Фэн Суйгэ стоял на коленях перед ней, опустив голову, прижимаясь лбом к её плечу. Его голос был едва слышен, будто растворённый в дыхании:
— Прости… Это я сказал глупость. Я не хотел тебя ранить.
— Я знаю, — неожиданно улыбнулась она. — Но зачем извиняться? Ты ведь не сделал ничего дурного. Даже наоборот, не раз из-за меня спорил с собственным отцом и с советниками. А я… я только злила и мучила тебя. Почему ты не ненавидишь меня? Почему не пошлёшь куда подальше?
— Не смей уходить от меня! — перебил он с отчаянной вспышкой. — Все остальные мне безразличны, но только не ты! Поняла? — Он был похож на упрямого ребёнка, властного и капризного, но в его жестокости сквозила беззащитность.
Взгляд Исяо на мгновение затуманился.
— Почему? — тихо спросила она.
— Почему? — в голосе Фэн Суйгэ прозвучало бессилие. — Ты до сих пор спрашиваешь, почему? Я столько раз говорил, что люблю тебя! Неужели ты ни разу не услышала?
— Любовь? — она усмехнулась. — Я не то чтобы не верю, я просто её не вижу. Разве можно мучить того, кого любишь? Есть ли на свете такая любовь? Я не понимаю этих извращённых чувств. Для меня всё просто: любовь — это любовь, боль — это боль, а рана — есть рана. Какая разница с какой целью она нанесена — из любви или из ненависти? Любая из них убивает одинаково. Если твоя любовь — это пытка, тогда уж лучше убей меня сразу. Это будет честнее.
Фэн Суйгэ замолчал. В его глазах металось что-то тревожное. Он долго не решался заговорить, а потом будто выдохнул сквозь усилие:
— Я… я просто ревновал, Исяо. Да, я признаю — я посылал людей в Пинлин, чтобы узнать о тебе. Но то, что они рассказали, свело меня с ума от ревности. Я пытался успокоиться, но не мог. Я хотел понять твоё прошлое, но не решился спросить напрямую, боялся, что ты не так всё поймёшь… — Он смотрел на неё с мольбой, будто ждал, что она сама всё объяснит, оправдает себя, развеет его сомнения.
Но Исяо лишь холодно улыбнулась так, что мороз пробежал по коже.

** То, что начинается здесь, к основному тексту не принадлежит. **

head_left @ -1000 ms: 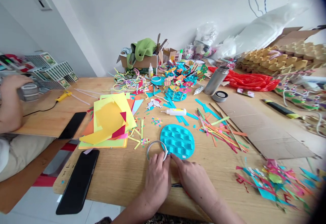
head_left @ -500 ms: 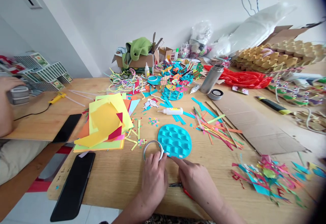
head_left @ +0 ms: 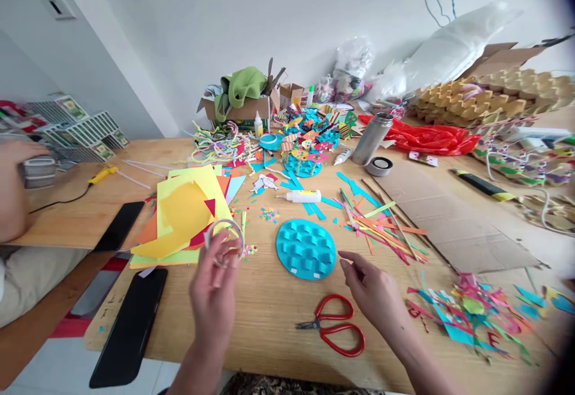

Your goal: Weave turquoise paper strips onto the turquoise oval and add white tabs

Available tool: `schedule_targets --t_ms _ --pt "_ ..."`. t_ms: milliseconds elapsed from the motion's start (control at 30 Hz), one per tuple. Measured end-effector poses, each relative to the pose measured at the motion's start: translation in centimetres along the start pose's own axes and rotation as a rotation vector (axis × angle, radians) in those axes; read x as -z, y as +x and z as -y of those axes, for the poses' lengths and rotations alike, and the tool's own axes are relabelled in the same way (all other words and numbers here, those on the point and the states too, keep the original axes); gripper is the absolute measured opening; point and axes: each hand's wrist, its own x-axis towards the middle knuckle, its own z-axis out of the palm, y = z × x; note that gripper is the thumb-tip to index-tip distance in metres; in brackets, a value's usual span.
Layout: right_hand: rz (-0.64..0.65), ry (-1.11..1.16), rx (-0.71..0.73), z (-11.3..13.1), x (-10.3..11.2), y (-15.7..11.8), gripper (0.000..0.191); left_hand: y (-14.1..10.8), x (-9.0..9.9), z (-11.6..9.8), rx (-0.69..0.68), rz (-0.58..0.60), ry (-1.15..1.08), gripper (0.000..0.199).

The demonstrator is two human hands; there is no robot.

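Has moved left from the blue oval (head_left: 305, 248), gripping tape roll (head_left: 242, 238) in left hand (head_left: 213, 293); cannot tell right hand's (head_left: 372, 287) grip; could drop roll onto confetti (head_left: 250, 250), holding loosely.

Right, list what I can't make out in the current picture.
Head view, left hand: exact grip on the tape roll, blurred.
Head view, cardboard box: contents, mostly hidden by green cloth.
Head view, central glue bottle: label wording, too small.
Head view, handwriting: too small to read.
Head view, co-worker: head, cut off by the left edge.
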Motion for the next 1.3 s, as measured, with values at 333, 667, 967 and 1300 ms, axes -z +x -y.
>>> schedule_targets --t_ms 333,667,967,1300 --pt "0.018 -0.066 0.593 2.0 -1.7 -0.8 0.025 0.2 -0.5 -0.8 0.396 0.446 -0.384 0.027" --pt "0.113 -0.282 0.710 2.2 -3.1 -0.8 0.045 -4.3 -2.3 4.0 -0.263 0.759 0.904 0.058" --pt "0.123 0.314 0.543 3.3 -1.7 -0.5 0.026 -3.9 -2.7 1.7 -0.107 0.955 0.550 0.060" --pt "0.156 0.359 0.529 5.4 -1.0 -1.3 0.016 -4.6 -2.7 0.1 0.042 1.079 0.480 0.027"
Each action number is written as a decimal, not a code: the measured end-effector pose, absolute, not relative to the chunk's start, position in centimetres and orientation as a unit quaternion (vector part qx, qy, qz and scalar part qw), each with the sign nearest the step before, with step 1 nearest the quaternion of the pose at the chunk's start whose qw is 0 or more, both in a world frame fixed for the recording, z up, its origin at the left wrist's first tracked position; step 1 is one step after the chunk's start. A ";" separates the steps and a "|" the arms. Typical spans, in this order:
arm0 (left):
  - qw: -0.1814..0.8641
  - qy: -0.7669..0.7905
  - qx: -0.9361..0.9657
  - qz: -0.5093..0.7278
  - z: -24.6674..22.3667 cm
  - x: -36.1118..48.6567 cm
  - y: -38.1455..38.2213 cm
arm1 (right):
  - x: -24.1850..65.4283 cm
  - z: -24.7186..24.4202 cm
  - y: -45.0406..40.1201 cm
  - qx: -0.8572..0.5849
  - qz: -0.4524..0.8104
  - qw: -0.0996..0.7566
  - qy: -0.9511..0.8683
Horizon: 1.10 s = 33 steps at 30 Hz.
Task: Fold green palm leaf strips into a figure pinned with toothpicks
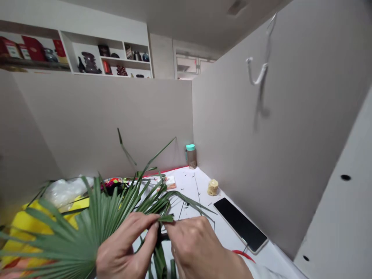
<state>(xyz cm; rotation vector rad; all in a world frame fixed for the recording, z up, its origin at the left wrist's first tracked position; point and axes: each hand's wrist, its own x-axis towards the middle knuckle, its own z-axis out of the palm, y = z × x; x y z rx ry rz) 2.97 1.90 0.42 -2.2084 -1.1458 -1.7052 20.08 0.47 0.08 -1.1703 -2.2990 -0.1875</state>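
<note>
My left hand [130, 244] is closed in a pinch, thumb and forefinger on a green palm leaf strip [166, 218]. Right beside it, my right hand [196, 244] is closed too, its fingertips against the other end of that strip. A dark piece shows between the two hands; I cannot make out what it is. Folded green leaf lengths [160, 260] hang below the fingers. To the left spreads a large fan-shaped palm leaf [87, 228], partly behind my left hand, with long narrow blades reaching up and to the right.
A dark-screened phone [240, 224] lies on the white table [200, 193] near the right partition. Behind it stand a pale yellow lump [212, 187] and a teal-lidded bottle [191, 157]. A clear plastic bag [65, 190] and yellow material [27, 232] lie at left. Leaf scraps dot the table.
</note>
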 end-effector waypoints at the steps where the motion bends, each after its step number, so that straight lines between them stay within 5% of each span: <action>1: 0.050 -0.384 -0.722 -0.573 0.5 3.1 1.8 | 19.8 -0.2 0.4 -0.424 -0.069 0.267 -0.862; 12: -0.002 -0.346 -0.699 -0.626 0.6 3.7 1.7 | 21.3 2.4 1.8 -0.359 0.079 0.305 -0.879; 20: -0.013 -0.361 -0.679 -0.640 0.0 3.7 2.2 | 19.9 -1.6 2.2 -0.333 -0.037 0.383 -0.861; 28: -0.026 -0.324 -0.684 -0.653 0.0 3.6 2.0 | 20.9 2.1 2.2 -0.289 0.057 0.358 -0.886; 33: -0.043 -0.326 -0.677 -0.658 -0.2 3.5 2.1 | 20.3 0.6 2.4 -0.282 -0.050 0.384 -0.878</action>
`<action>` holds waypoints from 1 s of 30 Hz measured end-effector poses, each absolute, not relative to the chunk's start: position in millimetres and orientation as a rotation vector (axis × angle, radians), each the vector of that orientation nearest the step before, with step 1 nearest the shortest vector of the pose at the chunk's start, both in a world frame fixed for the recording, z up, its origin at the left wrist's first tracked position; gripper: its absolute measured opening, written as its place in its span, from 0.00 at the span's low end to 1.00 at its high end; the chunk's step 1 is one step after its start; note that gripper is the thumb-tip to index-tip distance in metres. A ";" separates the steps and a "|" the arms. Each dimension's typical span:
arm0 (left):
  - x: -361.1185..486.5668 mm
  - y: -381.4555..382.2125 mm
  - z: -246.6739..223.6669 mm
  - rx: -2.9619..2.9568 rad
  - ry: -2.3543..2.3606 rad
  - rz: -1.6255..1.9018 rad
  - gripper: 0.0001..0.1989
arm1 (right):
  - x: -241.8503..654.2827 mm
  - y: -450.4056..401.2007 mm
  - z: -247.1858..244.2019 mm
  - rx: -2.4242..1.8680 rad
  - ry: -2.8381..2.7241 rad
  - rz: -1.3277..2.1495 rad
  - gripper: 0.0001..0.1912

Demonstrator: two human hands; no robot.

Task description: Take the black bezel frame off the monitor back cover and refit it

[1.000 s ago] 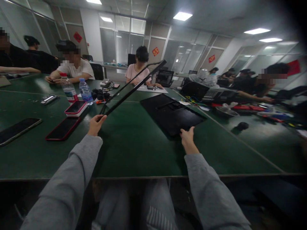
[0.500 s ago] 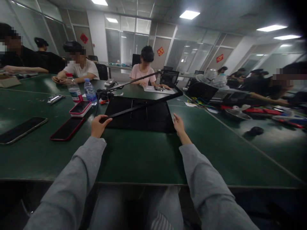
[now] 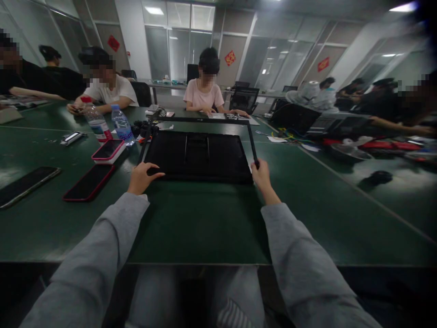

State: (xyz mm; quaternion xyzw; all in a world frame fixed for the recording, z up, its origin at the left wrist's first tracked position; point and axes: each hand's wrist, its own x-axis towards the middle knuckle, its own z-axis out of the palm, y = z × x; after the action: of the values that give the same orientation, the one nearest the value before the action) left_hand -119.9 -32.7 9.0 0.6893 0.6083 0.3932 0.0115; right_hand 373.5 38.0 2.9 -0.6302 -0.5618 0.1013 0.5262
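Observation:
A thin black rectangular frame (image 3: 201,120) is tilted over a flat black panel (image 3: 225,157) on the green table, its far bar raised behind the panel. The panel looks like the back of a screen, with two upright ridges near its middle. My right hand (image 3: 263,180) is closed on the frame's right side, beside the panel's front right corner. My left hand (image 3: 141,177) curls at the front left corner, thumb and forefinger around the frame's dark edge. Where the frame's near bar lies against the panel is hard to make out.
On the left lie a black phone (image 3: 29,184), a red-edged phone (image 3: 89,183) and a pink-edged phone (image 3: 109,150). Two bottles (image 3: 123,125) stand behind them. A black mouse (image 3: 380,177) and cables lie right. People sit around; one person (image 3: 205,93) faces me.
The frame has swung from a slanting, twisted position to lie more squarely over the panel. My right hand has closed on its right side. The view has tipped slightly downward.

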 end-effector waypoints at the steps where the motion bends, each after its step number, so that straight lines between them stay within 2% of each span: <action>1: -121.7 -31.7 8.5 2.159 1.911 1.194 0.20 | 370.2 38.4 -1.0 -1.533 -1.367 0.186 0.15; 10: -127.7 -31.5 0.6 2.216 1.981 0.968 0.20 | 358.2 29.1 -9.0 -1.580 -1.376 0.159 0.20; 15: -127.3 -32.9 -0.5 2.197 1.986 0.973 0.19 | 353.7 42.8 -10.8 -1.557 -1.388 0.153 0.23; 24: -129.7 -33.0 1.5 2.234 1.962 0.954 0.17 | 353.2 70.1 -19.8 -1.523 -1.439 0.160 0.22; 30: -127.8 -32.4 2.6 2.176 2.025 1.034 0.23 | 358.5 79.2 -28.2 -1.538 -1.427 0.244 0.21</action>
State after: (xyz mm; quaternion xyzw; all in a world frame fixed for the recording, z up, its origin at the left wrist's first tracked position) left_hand -127.8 -32.4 2.6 0.6914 0.6433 0.3287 -0.0028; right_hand 358.5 79.2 -28.2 -0.6339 -0.5881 0.1007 0.4922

— Не жди, — сказала она. — Я ничего объяснять не буду.
Перед её внутренним взором будто вспыхнула другая картина:
Ся Цзинши стоял рядом с чёрным боевым конём, вполголоса беседуя с Сяо Вэйжанем. На нём была та самая чёрная мантия, что она когда-то любила, — с тёмно-алыми отворотами и вышивкой коралловых лоз по подолу.
Под широким лбом — резкие, словно вырезанные, брови, чернеющие у висков. Глаза — глубокие, как омут. Чёрные зрачки манили, как бездна. Длинные ресницы едва заметно дрожали, оставляя волны в её душе. Высокий прямой нос, тонкие губы, каждое их движение рождало слова, от которых когда-то так больно сжималось сердце.
*皇子 (хуанцзы) — буквально «сын императора», то есть принц.